◆ TASK STATEMENT: In the records, find each line where "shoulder" occurs, and copy it.

(INFORMATION)

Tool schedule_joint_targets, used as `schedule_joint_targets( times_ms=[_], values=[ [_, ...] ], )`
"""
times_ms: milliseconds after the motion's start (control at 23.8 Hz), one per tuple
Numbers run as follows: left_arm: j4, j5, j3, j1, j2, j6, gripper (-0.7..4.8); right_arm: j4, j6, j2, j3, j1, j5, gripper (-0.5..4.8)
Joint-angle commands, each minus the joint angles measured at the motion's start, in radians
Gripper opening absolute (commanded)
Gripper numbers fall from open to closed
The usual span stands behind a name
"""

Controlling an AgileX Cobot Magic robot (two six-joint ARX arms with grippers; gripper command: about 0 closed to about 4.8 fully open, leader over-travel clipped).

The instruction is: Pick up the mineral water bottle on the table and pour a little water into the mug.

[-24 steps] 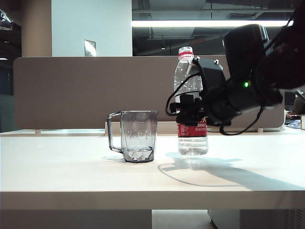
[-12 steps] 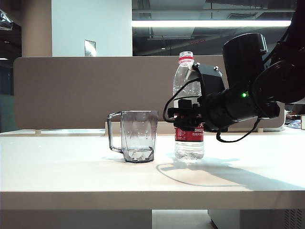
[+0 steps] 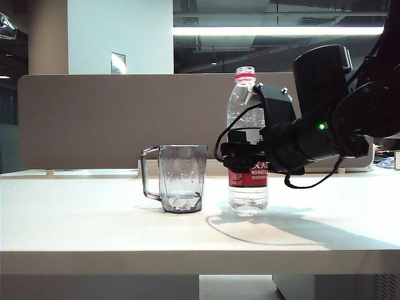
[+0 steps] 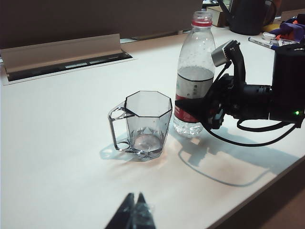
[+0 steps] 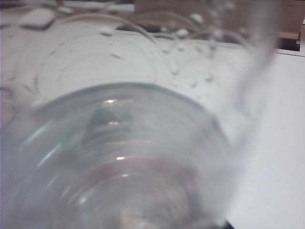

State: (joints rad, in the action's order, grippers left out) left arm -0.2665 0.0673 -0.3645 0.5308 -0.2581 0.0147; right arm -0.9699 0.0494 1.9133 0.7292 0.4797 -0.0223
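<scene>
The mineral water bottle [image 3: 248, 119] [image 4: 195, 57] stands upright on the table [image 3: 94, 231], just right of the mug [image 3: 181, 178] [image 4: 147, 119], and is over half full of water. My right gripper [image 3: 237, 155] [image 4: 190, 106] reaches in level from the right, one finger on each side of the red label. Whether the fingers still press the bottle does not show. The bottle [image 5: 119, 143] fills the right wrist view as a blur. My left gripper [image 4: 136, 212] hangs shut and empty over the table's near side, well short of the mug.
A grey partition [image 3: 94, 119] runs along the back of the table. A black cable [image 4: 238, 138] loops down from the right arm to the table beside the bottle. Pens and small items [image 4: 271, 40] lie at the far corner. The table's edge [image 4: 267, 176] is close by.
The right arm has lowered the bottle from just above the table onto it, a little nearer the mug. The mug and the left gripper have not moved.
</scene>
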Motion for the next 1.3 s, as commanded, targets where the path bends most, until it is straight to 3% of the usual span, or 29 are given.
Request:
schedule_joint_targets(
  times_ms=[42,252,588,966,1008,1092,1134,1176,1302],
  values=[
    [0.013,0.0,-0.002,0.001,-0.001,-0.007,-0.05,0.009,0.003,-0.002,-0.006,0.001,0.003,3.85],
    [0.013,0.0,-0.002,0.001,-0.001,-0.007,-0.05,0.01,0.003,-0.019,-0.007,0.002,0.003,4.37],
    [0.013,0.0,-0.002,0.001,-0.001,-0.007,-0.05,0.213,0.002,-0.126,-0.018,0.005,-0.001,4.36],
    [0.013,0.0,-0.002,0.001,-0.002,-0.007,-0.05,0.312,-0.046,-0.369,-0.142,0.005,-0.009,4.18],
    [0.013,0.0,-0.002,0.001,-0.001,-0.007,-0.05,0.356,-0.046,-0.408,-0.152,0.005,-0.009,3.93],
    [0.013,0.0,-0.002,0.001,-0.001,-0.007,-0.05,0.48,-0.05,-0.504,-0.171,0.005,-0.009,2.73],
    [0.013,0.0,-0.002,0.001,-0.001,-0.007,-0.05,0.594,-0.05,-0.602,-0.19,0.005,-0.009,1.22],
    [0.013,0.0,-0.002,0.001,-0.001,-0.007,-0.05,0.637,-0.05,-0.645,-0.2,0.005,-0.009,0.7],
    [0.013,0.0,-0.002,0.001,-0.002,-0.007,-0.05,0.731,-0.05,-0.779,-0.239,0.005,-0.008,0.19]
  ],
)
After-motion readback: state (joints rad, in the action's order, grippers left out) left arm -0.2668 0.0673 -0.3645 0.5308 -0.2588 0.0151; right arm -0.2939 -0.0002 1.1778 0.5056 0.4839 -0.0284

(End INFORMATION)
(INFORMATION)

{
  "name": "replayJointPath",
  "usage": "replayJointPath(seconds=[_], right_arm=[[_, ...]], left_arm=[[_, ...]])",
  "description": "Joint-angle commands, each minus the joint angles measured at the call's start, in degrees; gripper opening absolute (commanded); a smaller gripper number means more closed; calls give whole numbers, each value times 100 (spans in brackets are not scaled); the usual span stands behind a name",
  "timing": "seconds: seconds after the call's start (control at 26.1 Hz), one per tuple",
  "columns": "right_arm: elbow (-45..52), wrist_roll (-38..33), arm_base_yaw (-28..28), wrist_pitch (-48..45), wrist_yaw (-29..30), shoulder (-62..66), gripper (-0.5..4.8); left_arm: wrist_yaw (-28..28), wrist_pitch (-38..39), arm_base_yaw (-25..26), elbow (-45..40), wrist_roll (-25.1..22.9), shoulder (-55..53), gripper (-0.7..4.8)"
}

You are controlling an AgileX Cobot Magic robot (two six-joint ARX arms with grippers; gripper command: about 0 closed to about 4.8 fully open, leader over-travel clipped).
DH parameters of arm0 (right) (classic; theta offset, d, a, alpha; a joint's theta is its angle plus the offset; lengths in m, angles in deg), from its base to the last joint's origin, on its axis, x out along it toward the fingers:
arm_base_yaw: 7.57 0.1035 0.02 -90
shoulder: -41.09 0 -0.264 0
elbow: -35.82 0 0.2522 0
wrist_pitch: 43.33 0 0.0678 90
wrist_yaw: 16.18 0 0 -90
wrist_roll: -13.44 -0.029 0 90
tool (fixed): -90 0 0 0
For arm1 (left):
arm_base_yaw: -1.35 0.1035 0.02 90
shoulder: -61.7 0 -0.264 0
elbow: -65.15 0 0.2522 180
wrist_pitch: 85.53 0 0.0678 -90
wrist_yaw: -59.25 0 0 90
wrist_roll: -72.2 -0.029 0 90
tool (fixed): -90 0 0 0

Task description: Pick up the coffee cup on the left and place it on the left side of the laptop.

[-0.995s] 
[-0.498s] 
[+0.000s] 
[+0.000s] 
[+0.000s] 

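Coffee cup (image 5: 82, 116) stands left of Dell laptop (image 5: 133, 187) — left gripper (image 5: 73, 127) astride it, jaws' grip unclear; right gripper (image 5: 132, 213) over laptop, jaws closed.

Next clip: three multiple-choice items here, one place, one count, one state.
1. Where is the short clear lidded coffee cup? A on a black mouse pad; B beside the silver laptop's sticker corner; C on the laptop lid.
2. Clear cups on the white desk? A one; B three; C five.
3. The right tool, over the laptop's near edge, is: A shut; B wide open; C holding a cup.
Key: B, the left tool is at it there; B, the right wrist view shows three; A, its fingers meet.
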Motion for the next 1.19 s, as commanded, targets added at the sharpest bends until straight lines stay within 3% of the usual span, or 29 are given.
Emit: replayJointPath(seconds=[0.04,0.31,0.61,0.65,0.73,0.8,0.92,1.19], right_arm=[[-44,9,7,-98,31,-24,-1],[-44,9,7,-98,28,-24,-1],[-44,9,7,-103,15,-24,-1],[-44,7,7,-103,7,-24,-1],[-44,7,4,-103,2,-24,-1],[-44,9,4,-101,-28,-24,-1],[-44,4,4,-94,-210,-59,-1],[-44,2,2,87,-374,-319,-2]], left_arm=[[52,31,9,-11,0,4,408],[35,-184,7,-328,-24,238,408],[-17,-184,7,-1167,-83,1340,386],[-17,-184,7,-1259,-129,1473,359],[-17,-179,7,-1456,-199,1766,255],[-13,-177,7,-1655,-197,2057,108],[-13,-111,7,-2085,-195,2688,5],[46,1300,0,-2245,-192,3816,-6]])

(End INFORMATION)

◆ ANSWER SECTION:
  "columns": "right_arm: elbow (-45..52), wrist_roll (-38..33), arm_base_yaw (-28..28), wrist_pitch (-48..45), wrist_yaw (-29..30), shoulder (-62..66), gripper (-0.5..4.8); left_arm: wrist_yaw (-28..28), wrist_pitch (-38..39), arm_base_yaw (-25..26), elbow (-45..40), wrist_roll (-25.1..22.9), shoulder (-55..53), gripper (-0.7..4.8)"
shoulder: -41.09 0 -0.264 0
shoulder: -61.7 0 -0.264 0

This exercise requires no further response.